Earlier this month a Swedish government inquiry stated that there are “overriding reasons for introducing unlimited liability for the nuclear power industry in Sweden”, and it proposed amending legislation accordingly. Outside of the Paris Convention framework, Japan also imposes unlimited liability on nuclear reactor operators.
It is true that there is a finite capacity of the insurance market, in Canada and elsewhere. However, there is no inherent reason to bind operator liability to this limited insurance. There are other ways to provide additional credible, verifiable financial securities for compensation in the event of an accident. By failing to consider such possibilities, the bill unnecessarily limits operator liability to what can be provided by the insurance market.
One approach developed elsewhere to provide additional compensation funds is the pooling of operators' resources, not insurance pools. The principal advantage of an operator pooling system is that large sums of private money--not public funds--can readily be made available to compensate victims. Perhaps the most familiar example of this is the United States, where by combining third-party insurance with an operator pooling mechanism, the total compensation made available per incident is over $10 billion U.S.
Operator pooling was introduced in Germany in 2002. This was because the financial security required from nuclear reactor operators was raised to nearly $4,000 million Canadian per incident. That amount far exceeds the capacity of the German insurance market. The solution developed to meet this goal was to combine individual operator insurance with an additional mutual agreement between German reactor owners. Each partner agrees to contribute to the total financial security required, based on that share of ownership with the German reactor fleet. The partners must also demonstrate to regulators each year that the promised funds would be available if needed, and the ultimate liability of the operator remains unlimited. In the event that the damage caused exceeds the financing available, other assets of the operator are available to add to the compensation amounts, including recourse against the assets of reactor owners if necessary.
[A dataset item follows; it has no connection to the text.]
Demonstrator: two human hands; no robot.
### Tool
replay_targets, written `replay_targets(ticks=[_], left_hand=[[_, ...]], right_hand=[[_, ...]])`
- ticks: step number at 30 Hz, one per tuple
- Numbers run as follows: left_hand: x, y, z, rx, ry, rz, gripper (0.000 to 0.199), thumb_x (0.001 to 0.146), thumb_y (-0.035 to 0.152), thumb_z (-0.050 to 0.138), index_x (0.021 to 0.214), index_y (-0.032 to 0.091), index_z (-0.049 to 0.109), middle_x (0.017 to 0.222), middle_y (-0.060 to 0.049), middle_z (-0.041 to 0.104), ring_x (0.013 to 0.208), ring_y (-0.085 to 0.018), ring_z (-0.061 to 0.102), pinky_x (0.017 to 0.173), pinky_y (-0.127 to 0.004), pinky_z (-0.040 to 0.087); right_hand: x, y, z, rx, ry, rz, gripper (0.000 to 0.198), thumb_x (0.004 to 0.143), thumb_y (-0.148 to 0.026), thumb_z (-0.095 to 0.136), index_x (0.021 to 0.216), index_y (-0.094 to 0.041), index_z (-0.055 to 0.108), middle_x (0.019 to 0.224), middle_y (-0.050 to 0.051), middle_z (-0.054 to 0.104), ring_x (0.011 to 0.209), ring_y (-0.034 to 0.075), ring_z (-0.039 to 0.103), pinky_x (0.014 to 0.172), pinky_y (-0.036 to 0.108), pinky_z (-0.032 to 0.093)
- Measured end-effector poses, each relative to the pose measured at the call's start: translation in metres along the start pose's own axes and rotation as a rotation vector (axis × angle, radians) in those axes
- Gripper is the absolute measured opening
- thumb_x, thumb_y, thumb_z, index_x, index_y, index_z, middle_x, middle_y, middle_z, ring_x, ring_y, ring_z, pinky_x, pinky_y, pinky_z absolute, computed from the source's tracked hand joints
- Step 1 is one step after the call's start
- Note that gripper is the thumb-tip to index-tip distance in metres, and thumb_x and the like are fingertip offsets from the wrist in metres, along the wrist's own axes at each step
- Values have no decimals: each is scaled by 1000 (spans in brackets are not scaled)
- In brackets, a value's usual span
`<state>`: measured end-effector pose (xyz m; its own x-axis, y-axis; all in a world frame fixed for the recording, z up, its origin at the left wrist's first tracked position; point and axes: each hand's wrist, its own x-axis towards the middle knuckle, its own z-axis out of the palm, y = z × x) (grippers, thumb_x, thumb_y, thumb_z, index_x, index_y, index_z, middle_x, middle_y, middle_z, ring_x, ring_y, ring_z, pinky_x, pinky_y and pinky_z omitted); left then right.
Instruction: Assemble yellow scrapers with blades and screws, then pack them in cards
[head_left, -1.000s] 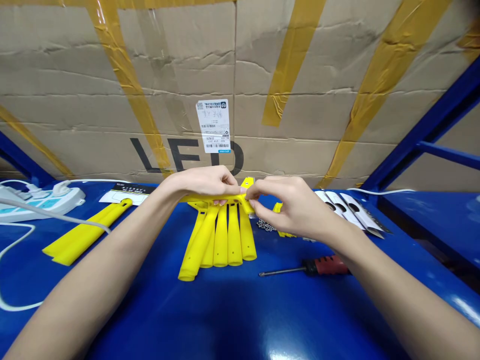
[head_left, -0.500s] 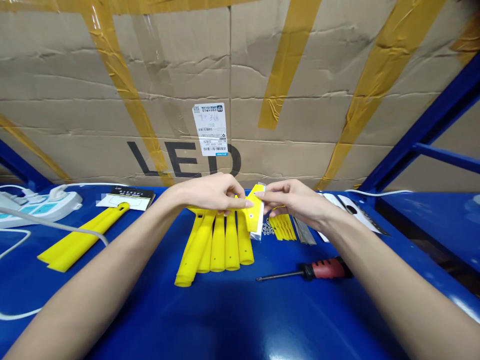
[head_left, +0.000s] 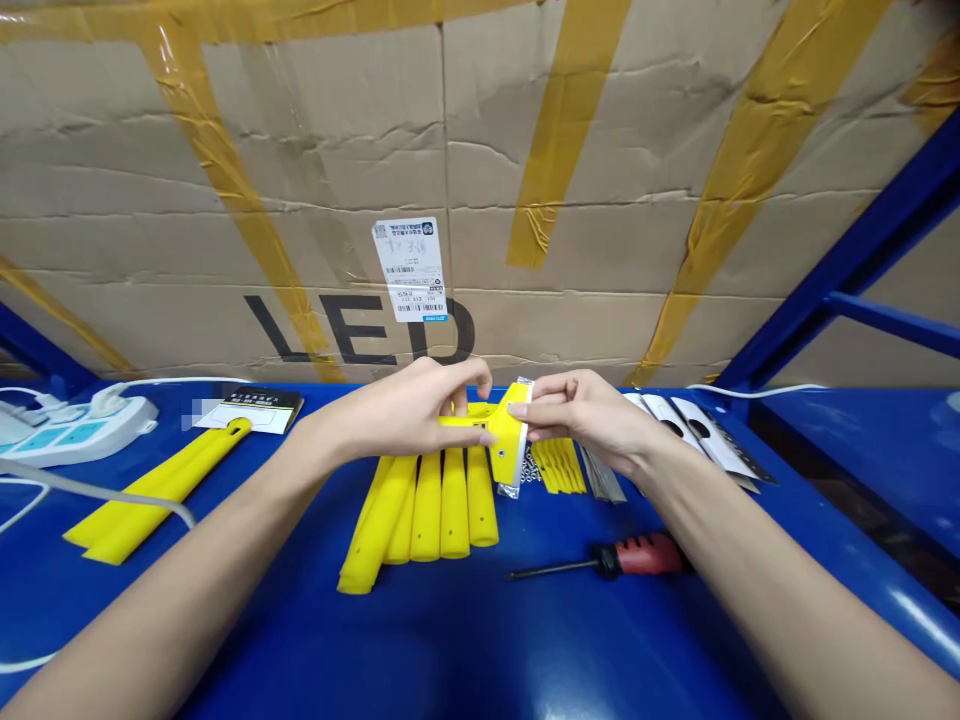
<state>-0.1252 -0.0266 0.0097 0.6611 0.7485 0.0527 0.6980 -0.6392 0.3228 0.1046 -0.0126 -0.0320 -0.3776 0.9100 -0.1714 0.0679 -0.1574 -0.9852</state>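
Holding the yellow scraper (head_left: 508, 440) at frame centre, the left hand (head_left: 409, 408) grips its neck, the right hand (head_left: 592, 415) pinches its wide end, pointing right; its long axis runs sideways.

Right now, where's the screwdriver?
In the head view, the screwdriver lies right of centre, below the right hand, its tip toward the yellow handles.

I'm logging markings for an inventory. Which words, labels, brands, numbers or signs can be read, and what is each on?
"LED": on the large brown cardboard box at the back.
White paper label stuck on that box: print too small and blurred to read.
Black-and-white card at left: print too blurred to read.
Held yellow plastic T-shaped tool: no text can be made out.
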Motion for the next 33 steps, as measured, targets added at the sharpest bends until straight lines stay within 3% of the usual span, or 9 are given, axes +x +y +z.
replay_targets(ticks=[2, 4, 7, 11, 17, 23, 27, 30, 33], left_hand=[[-8, -2, 3, 88, 53, 119, 46, 89, 46, 68, 126, 21, 55, 111, -7, 67, 93, -21, 63, 76, -30, 46], [-16, -3, 6, 195, 48, 230, 41, 93, 27, 60, 134, 27, 55, 142, -10, 56, 106, -22, 64, 86, -32, 47], [-25, -2, 11, 333, -2, 285, 73, 81, 1, 53, 143, 40, 52, 163, -5, 37, 112, -25, 64, 87, -32, 47], [-29, -1, 14, 393, -82, 326, 98, 69, -10, 47, 149, 47, 44, 170, -1, 25, 132, -29, 54, 101, -38, 44], [-24, -2, 16, 438, -190, 279, 106, 62, -10, 51, 151, 47, 41, 172, 3, 20, 128, -28, 57, 101, -37, 46], [-24, -8, 18, 431, -182, 282, 104, 63, -12, 50, 152, 41, 42, 173, -2, 17, 134, -33, 52, 101, -44, 50], [-26, -16, 20, 189, -42, 327, 80, 78, -8, 47, 147, 33, 49, 171, -5, 22, 141, -31, 48, 104, -41, 48], [-23, -20, 22, -157, 93, 306, 46, 98, 8, 44, 137, 27, 57, 163, -10, 40, 140, -27, 48, 109, -40, 43], [-18, -23, 26, -733, 71, 118, 29, 101, 23, 53, 130, 26, 53, 121, -9, 68, 102, -18, 66, 88, -32, 51]], right_hand=[[0, 0, -2, -6, -5, -8, 29, 54, -27, 97, 67, -15, 74, 63, 2, 69, 62, 11, 63, 66, 25, 55], [0, 1, -5, -6, -23, -7, 29, 54, -28, 97, 68, -15, 75, 63, 2, 70, 63, 11, 63, 67, 25, 55], [-1, 1, -7, -6, -54, 3, 29, 55, -28, 96, 69, -15, 74, 64, 1, 69, 63, 11, 63, 68, 25, 55], [-2, 1, -8, -8, -85, -7, 27, 59, -27, 95, 66, -16, 72, 58, -3, 64, 58, 8, 59, 64, 23, 52], [-1, 0, -11, -46, -113, -21, 30, 65, -37, 93, 77, -15, 77, 70, 2, 71, 65, 10, 64, 69, 25, 54], [-1, 3, -13, 3, -162, -1, 29, 68, -33, 92, 88, -17, 80, 82, 3, 78, 74, 11, 70, 80, 26, 57], [2, -2, -14, 95, -198, 11, 28, 78, -38, 85, 96, -17, 79, 89, 6, 79, 82, 14, 74, 91, 30, 58], [5, -9, -21, 51, -76, 16, 29, 89, -44, 73, 101, -17, 77, 91, 10, 80, 81, 18, 76, 86, 33, 61], [8, -9, -29, -330, 35, -117, 16, 91, -32, 69, 98, -17, 74, 88, 10, 80, 82, 20, 76, 81, 33, 61]])
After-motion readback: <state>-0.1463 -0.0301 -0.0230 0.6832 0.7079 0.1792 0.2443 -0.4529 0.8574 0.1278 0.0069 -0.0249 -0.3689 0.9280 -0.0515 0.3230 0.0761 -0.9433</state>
Earlier this month, a Swedish government inquiry proposed a similar approach to that being used in Germany; that is, a combination of individual third-party operator insurance combined with an additional mutual agreement. It proposed that the nuclear operators be required to ensure a fund of $1,900 million Canadian per accident. The reactor operators’ liability would also be unlimited. The Swedish inquiry favoured such an approach as it was economically efficient and also provided reassurance that the nuclear industry would be responsible for the major costs of a nuclear accident. I would note that the Swedish proposal is in the context of a planned new investment in Swedish nuclear power.
In conclusion, I would like to reiterate three points. Yes, I believe the bill would improve on current Canadian nuclear liability legislation in some respects. However, the proposed new operator liability limit of $650 million is not comparable to minimum liability obligations found in the most relevant international instrument and does not compare well with compensation funds in other western countries with major nuclear power programs. Taken together, key provisions of the bill appear insufficient and out-of-date already, when compared with those found in contemporary nuclear liability legislation elsewhere. Thus, in its present form, in my view, the bill would not establish a modern comprehensive nuclear liability and compensation framework for Canada.
Thank you very much once again for this opportunity to appear before your committee.